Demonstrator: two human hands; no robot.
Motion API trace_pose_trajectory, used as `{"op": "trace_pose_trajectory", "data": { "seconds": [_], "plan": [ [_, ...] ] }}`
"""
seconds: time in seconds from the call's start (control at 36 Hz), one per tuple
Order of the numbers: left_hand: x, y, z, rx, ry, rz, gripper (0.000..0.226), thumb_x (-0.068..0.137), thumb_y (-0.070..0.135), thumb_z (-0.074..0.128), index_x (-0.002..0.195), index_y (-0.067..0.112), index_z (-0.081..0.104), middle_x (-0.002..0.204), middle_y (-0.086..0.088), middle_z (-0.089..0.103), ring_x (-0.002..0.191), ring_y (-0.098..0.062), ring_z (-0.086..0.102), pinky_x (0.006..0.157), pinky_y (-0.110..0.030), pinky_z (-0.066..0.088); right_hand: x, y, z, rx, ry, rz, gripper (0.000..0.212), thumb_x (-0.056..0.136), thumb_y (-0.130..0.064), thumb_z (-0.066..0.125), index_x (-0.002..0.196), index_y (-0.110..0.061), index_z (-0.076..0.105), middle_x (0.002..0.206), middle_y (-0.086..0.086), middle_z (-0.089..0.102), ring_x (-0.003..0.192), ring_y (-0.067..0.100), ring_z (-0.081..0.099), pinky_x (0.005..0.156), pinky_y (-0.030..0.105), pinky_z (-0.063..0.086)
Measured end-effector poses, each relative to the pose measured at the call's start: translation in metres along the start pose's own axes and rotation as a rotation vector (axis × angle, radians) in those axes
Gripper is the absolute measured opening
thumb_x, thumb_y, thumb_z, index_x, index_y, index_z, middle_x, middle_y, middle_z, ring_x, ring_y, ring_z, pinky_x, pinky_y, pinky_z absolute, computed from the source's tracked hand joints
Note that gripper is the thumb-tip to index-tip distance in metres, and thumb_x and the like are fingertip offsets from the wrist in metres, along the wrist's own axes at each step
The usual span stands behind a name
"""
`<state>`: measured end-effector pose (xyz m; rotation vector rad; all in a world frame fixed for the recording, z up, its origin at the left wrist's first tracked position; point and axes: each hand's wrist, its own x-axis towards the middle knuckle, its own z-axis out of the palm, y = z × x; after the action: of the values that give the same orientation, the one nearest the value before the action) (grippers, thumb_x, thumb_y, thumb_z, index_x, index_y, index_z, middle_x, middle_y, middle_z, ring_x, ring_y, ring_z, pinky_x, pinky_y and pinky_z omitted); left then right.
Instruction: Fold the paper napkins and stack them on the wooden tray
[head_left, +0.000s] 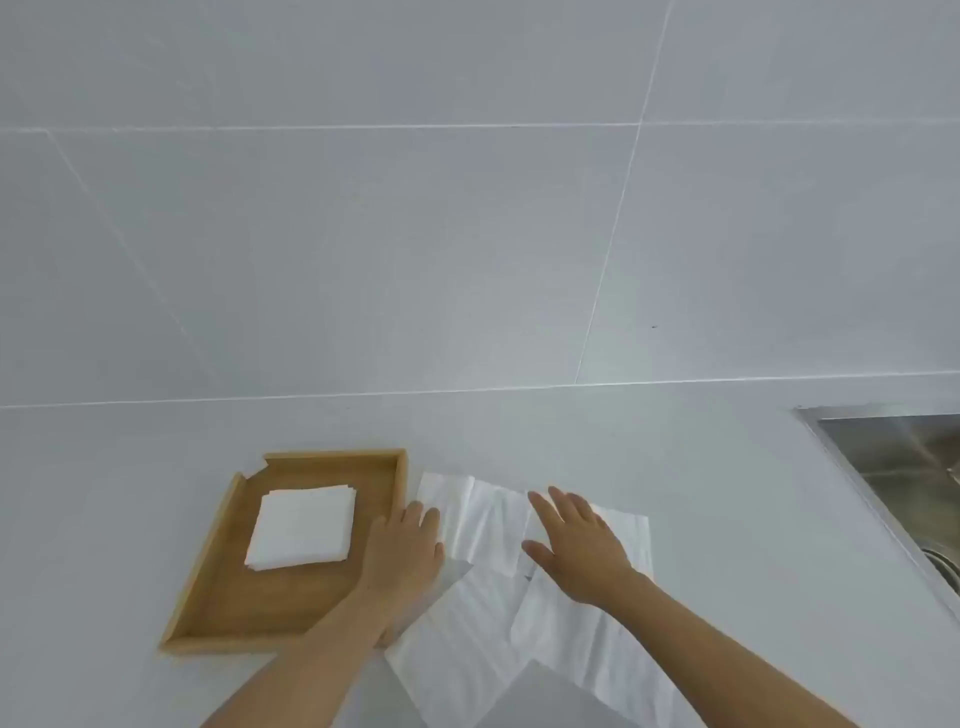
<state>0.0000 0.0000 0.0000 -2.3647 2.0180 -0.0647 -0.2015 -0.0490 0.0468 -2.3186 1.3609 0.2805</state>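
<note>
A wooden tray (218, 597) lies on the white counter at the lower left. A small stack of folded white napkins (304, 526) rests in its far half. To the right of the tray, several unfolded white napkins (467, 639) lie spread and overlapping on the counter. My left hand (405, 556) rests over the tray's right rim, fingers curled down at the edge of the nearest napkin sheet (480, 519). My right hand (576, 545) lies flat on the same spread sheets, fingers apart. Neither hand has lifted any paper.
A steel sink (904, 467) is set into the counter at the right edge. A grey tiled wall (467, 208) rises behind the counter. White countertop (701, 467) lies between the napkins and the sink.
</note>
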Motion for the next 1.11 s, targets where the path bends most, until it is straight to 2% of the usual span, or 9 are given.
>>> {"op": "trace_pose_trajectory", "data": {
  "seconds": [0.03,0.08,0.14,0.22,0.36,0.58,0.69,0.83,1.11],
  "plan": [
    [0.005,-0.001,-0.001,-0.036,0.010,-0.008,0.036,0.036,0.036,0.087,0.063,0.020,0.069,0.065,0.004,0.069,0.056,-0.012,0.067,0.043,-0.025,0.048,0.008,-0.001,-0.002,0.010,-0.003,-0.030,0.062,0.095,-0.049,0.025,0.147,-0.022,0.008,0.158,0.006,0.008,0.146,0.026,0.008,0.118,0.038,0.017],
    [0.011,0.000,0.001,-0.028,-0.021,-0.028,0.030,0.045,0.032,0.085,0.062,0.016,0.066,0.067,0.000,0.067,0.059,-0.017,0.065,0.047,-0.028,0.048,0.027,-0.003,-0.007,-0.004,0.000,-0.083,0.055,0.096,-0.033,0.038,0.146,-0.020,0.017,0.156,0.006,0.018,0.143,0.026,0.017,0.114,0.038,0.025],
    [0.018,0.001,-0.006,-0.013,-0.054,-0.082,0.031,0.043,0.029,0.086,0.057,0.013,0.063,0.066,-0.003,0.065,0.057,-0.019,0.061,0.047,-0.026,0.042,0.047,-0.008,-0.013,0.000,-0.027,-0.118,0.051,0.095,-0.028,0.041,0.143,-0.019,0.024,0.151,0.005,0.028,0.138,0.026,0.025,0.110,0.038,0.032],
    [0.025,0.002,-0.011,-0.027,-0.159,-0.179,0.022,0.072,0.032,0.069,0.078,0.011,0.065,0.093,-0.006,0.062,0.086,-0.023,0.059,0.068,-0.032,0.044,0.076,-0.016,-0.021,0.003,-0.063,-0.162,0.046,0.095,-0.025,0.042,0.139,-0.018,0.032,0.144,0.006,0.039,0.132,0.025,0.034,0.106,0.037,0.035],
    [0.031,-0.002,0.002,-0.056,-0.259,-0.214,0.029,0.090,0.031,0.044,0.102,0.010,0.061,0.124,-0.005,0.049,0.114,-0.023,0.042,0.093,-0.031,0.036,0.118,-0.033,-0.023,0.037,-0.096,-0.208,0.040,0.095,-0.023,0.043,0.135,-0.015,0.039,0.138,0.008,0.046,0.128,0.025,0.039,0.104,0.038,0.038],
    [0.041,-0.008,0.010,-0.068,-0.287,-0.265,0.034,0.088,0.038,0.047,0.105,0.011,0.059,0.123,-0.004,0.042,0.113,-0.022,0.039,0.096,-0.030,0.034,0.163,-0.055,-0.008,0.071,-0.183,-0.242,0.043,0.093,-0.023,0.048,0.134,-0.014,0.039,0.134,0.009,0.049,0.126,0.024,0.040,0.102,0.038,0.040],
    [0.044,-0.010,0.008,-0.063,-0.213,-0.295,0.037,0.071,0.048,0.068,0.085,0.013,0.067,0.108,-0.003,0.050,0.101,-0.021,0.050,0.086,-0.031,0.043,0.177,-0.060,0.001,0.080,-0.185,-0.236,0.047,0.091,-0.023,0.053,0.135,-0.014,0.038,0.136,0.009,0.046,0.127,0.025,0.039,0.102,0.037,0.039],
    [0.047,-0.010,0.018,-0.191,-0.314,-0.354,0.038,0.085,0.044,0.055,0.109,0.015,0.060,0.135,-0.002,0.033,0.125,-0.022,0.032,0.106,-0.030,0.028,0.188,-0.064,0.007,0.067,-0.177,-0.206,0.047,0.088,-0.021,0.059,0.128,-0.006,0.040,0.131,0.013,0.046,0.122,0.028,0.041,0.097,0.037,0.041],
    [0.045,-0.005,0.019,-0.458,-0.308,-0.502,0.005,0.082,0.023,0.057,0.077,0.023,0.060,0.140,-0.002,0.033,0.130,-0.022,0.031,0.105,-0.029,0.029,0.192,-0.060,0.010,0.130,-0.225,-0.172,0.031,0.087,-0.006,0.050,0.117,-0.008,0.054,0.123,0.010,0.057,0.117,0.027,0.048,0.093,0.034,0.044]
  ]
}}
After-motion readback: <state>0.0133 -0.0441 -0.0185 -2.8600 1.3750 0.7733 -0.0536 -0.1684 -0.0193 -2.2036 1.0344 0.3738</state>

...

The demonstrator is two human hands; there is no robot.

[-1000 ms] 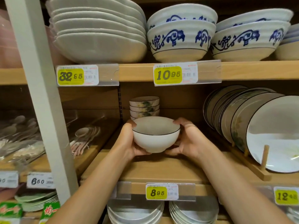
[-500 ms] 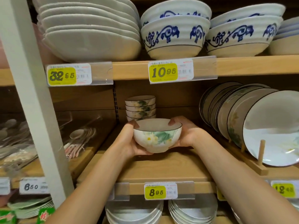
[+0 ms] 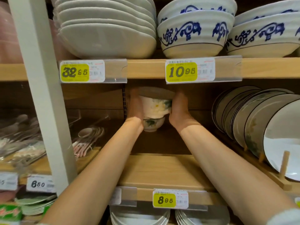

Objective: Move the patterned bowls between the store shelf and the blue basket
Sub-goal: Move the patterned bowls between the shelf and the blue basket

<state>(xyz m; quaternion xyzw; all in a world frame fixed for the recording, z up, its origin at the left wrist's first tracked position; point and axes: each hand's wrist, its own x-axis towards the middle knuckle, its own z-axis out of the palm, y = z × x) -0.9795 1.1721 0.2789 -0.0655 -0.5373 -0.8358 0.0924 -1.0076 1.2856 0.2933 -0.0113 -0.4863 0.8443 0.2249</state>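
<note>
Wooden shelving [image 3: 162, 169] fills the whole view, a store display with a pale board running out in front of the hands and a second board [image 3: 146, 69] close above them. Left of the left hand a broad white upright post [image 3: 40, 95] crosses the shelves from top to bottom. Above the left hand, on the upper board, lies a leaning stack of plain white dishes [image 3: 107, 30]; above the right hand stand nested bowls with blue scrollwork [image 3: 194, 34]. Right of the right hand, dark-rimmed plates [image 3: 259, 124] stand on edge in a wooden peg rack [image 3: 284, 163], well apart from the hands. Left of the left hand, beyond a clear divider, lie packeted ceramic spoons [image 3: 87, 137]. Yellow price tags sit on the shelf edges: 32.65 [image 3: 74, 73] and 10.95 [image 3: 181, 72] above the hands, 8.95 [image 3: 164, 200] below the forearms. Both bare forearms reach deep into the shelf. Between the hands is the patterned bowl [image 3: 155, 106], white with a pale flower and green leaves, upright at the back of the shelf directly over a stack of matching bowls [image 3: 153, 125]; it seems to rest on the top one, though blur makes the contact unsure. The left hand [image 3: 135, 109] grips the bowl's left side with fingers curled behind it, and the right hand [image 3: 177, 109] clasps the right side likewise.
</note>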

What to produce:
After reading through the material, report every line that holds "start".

Response to the task:
seconds: time in seconds from the call's start (control at 36 Hz), one per tuple
Measured end-effector poses, each relative to the pose measured at the call's start: translation in metres along the start pose's own axes and rotation as a rotation vector (axis × angle, radians) in those axes

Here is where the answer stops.